The food industry is on the cusp of a brave, new world. For the first time since the the "good old days" when consumers personally knew the local farmers they bought their food from, the food supply chain is approaching 100% traceability — thanks to emerging technologies like the blockchain.
By implementing blockchain technology, farmers, processors, packagers, distributors, transporters, wholesalers, retailers, and other participants on the long and complex supply chain have a unique opportunity to provide the same, if not more, transparency and traceability than ever before. Every step of the (on average) 2,000 mile long journey food travels from its source to the consumer gets recorded in a digital ledger.
While this allows supply chain participants to increase efficiencies, cost savings, and most importantly, food safety and integrity, it has other benefits for consumers as well. By simply scanning a barcode with a smartphone or entering a product code online, customers can trace the product they are about to purchase or consume — from the store all the way back to the farm and every step in between.
But there are concerns in the industry about sharing this kind of information:
- Consumers will be confused and overwhelmed with the amount of data.
- Today's consumers are so far removed from the realities of food production that they won't know how to categorize this information.
- Lastly, a very popular concern is that supply chain data is useless to consumers. What are they going to do with that information?
Regardless of which side of the fence you are on, consumers are demanding more transparency. Let's have a look at their deeper reasons for it.
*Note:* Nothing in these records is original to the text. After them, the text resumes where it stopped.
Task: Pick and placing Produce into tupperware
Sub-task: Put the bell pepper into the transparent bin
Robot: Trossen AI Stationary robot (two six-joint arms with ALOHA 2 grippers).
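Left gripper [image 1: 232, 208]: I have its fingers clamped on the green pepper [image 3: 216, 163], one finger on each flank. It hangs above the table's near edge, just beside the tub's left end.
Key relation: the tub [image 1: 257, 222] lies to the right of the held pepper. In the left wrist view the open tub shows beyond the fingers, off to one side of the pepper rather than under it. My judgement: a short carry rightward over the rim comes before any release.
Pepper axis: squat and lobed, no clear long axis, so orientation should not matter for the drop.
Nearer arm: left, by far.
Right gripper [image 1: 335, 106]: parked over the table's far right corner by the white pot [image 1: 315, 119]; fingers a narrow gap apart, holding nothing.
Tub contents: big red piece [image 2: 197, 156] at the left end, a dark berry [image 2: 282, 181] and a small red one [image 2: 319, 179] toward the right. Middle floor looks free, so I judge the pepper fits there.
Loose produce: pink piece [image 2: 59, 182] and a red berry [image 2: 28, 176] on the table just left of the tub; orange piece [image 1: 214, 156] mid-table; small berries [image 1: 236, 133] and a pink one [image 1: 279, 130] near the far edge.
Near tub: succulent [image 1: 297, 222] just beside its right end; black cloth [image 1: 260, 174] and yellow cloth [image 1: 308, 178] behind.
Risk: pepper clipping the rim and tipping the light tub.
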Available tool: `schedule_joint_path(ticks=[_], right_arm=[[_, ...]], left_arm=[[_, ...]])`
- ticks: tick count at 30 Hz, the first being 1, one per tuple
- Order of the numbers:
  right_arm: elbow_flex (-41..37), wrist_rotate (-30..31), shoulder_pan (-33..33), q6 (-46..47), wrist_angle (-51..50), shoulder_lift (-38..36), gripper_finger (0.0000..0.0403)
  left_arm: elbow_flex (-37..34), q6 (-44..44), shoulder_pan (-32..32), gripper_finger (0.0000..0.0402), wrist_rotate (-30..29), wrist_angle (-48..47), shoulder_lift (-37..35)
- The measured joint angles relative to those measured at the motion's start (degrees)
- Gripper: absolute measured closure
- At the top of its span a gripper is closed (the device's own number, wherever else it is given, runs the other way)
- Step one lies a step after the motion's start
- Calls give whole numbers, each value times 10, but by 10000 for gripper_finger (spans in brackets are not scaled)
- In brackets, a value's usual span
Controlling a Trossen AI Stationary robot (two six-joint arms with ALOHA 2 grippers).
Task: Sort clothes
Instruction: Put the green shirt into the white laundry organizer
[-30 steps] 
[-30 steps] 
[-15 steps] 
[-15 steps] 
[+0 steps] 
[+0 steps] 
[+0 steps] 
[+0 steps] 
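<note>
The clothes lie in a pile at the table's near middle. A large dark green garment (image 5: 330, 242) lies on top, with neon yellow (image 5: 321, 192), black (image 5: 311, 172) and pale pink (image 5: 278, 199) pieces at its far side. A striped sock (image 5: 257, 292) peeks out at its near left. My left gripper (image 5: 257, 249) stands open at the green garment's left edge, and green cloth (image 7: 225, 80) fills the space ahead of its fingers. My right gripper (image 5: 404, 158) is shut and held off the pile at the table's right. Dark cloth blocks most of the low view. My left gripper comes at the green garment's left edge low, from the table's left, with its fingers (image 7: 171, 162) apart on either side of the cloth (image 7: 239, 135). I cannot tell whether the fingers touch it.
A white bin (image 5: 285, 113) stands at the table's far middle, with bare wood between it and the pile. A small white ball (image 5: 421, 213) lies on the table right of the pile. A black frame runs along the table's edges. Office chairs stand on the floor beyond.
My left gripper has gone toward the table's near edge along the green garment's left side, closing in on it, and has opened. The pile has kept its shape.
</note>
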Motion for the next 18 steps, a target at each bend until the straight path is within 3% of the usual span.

Consumers Demand More Transparency About Where Their Food Comes From And How It Was Produced
The fact that food traceability is quickly becoming a necessity cannot be disputed. The International Food Information Council Foundation (IFIC) just identified it as one of the top five trends in the food industry in 2019. Joseph Clayton, CEO of the IFIC Foundation, explains:
“Americans have a growing appetite for more information about their food, and technology is enabling eaters like never before. It’s also driving transparency across the food supply chain.”
Reason #1: Consumers Want To Eat Healthier Food And Therefore Want To Know Where Their Food Comes From
According to the same 2019 IFIC study, most food and beverage purchasing decisions are driven by
- Taste (86%),
- Price (68%), and
- “Healthfulness” (62%).
While consumers still want affordable and tasty food, they are also looking for added health benefits. In particular, Gen X and mothers are becoming increasingly educated and consciously taking steps to make healthier food choices to prevent cancer, diabetes, and heart disease. Over the past years, label and ingredients list literacy has significantly improved — driving the demand to know more.
According to the Label Insight and the Food Marketing Institute Survey 2018, the vast majority of consumers (69%) say it is extremely important or important that brands and manufacturers provide detailed information such as what is in their food and how it is made.
But here is the good news: The same report also highlights the huge jump of shoppers willing to pay more for or switch to products produced in a more sustainable manner from 39% in 2016 to 74% in 2018.
Reason #2: Environmental Sustainability And Regenerative Agriculture Are Impacting Purchasing Decisions
After knowing where the food comes from, sustainability is the second highest ranked concern, according to the IFIC study: 55% of respondents said that sustainability of the food products they purchase or consume is important (33%) or even very important (22%) to them.
In addition, consumers want to buy fresh, natural food containing familiar ingredients that are produced in a more environmentally, sustainable way.
But while some consumers might take the manufacturers' claims at face value, the trend is to seek trustworthy third-party sources to verify the claim. Realistically, consumers won't verify every single claim for every product, but simply knowing the information is out there and accessible to the public shifts the currently rather skeptical perception.
Reason #3: Consumers Are Losing Trust In Food Producers
The past few years were disastrous in regards to food safety incidents and associated recalls. As a result, only 24% of consumers say they trust food producers completely, while 66% place full responsibility for the incidents on how the food was produced.
On the bright side, trust in government agencies has increased: 45% of consumers say a government agency would be their top source for information about a recall.
In today's digitalized economy that places all kinds of information at the tips of our fingers, the cries for food traceability and transparency will only become louder and more insistent. Understand WHY your target audience is asking for more information, what kinds of data they are looking for, and what they plan to do with it before defining business processes to fill that void. Once the processes are nailed down, evaluate how blockchain and smart sensors need to be implemented.